» WHAT YOU NEED TO DO
Word for word, restate the lines of the material below from its first line through the one containing "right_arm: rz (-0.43". Omit the rest.

» DATA BLOCK
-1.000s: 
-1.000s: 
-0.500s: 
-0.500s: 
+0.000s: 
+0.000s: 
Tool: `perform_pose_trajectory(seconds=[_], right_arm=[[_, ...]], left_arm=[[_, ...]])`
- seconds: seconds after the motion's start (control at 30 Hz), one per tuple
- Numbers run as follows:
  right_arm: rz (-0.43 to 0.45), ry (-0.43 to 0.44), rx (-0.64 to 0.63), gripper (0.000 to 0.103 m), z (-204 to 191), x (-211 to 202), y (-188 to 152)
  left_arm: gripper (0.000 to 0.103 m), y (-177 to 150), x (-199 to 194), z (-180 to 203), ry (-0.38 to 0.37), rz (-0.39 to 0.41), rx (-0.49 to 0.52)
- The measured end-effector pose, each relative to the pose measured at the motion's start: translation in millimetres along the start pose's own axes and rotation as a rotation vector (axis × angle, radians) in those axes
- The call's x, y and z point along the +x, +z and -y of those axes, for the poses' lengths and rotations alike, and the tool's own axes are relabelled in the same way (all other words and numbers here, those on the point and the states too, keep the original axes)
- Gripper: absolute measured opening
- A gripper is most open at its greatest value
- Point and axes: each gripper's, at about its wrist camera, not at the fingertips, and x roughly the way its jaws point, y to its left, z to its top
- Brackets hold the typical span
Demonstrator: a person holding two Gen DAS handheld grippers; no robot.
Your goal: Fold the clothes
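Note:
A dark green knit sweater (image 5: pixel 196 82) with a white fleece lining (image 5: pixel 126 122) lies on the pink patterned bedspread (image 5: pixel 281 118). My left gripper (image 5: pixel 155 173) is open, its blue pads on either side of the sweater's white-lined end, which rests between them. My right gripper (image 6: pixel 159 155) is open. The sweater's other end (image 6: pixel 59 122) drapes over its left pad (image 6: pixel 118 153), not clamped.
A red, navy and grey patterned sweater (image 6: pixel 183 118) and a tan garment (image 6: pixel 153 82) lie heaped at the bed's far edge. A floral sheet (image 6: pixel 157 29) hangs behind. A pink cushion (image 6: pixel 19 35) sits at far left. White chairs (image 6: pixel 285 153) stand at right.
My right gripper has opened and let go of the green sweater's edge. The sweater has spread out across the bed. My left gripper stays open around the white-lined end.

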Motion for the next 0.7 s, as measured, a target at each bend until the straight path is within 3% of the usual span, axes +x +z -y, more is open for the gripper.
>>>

» WRITTEN SOLUTION
-1.000s: 
-1.000s: 
-0.500s: 
-0.500s: 
+0.000s: 
+0.000s: 
Tool: `perform_pose_trajectory(seconds=[_], right_arm=[[_, ...]], left_arm=[[_, ...]])`
- seconds: seconds after the motion's start (control at 30 Hz), one per tuple
- Numbers run as follows:
  right_arm: rz (-0.43 to 0.45), ry (-0.43 to 0.44), rx (-0.64 to 0.63), gripper (0.000 to 0.103 m), z (-204 to 191), x (-211 to 202), y (-188 to 152)

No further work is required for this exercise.